In the past few weeks, life has picked back up where I left it after Gabriel’s passing. We spent months and months planning on the inevitability of his short life and cherished our moments we had with him. When we returned home, the first week was agonizing and I remember just wanting to lie in bed and cry (which I did plenty of, by the way). Now that I’ve returned to work, and school has resumed after the holidays, life has become busy again. But it’s not the same busy as it was when I was pregnant. Lauren still has her therapies, I still have work and Barry still has commitments at his work. But I’m not rushing to exams and specialists. I’m not making plans for the death of my baby anymore. I feel guilty that I don’t think about it all day every day. And maybe it’s because I’m so busy, and because we’re planning our move to New Jersey in a few short months. Or maybe it’s because I haven’t really dealt fully with his death. I guess I don’t really know how.
Every so often I think about him and it hits me. It hits me like a ton of bricks. Like someone punched me in the gut. My baby boy isn’t here.
Last night, I was brushing my teeth and getting ready for bed when it hit me. I don’t know why, at that moment while I looked up into the mirror that it hit me. But all of a sudden a sadness washed over me. It took my breath away. Oh my God. My baby isn’t here. I should be exhausted from nighttime feedings. I should be anxiously awaiting the first time he rolls over, his first belly laugh. He should be smiling at me and at his big brother and sister every day. He shouldn’t be sitting a tiny baby urn on my dresser.

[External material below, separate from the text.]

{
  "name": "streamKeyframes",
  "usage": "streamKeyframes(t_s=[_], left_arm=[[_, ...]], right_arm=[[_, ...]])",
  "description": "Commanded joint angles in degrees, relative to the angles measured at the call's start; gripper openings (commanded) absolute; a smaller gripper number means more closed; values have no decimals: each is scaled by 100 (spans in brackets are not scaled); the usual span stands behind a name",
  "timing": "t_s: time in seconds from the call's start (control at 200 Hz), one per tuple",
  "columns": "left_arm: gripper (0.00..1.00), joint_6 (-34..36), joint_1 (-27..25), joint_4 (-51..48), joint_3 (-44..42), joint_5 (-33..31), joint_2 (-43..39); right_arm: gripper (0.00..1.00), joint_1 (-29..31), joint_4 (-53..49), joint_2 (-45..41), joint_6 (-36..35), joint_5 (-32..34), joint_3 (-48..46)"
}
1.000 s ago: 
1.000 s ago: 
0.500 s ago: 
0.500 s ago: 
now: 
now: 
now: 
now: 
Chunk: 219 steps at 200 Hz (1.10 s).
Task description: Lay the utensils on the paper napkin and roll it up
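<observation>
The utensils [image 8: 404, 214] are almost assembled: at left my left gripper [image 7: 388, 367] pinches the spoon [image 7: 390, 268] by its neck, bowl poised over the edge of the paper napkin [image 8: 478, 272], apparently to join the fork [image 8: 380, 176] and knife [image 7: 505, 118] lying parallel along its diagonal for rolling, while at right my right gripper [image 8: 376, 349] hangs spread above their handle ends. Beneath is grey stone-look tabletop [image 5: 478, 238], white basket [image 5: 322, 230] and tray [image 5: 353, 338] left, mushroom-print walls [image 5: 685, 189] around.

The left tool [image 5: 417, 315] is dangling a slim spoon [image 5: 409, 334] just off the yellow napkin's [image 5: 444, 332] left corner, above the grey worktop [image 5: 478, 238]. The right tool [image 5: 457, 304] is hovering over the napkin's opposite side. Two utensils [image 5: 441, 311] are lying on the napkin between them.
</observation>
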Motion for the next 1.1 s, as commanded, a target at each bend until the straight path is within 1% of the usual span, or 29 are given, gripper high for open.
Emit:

Thinking about all the things he would be doing right now if he were here just brings me back to the brief moments we had with him. I miss him so much. I hate that I never got to see his beautiful eyes. Or his smile. I hate that he never got to see our faces and how much we adored and loved him. How much, with every fiber of our being, we wanted him. That this really shitty luck struck my family. Again. I try not to dwell on all of the what ifs but it’s so very hard when my heart hurts to hold him again and have him here with us. I know he’s not here. I know that he died. But it still really sucks.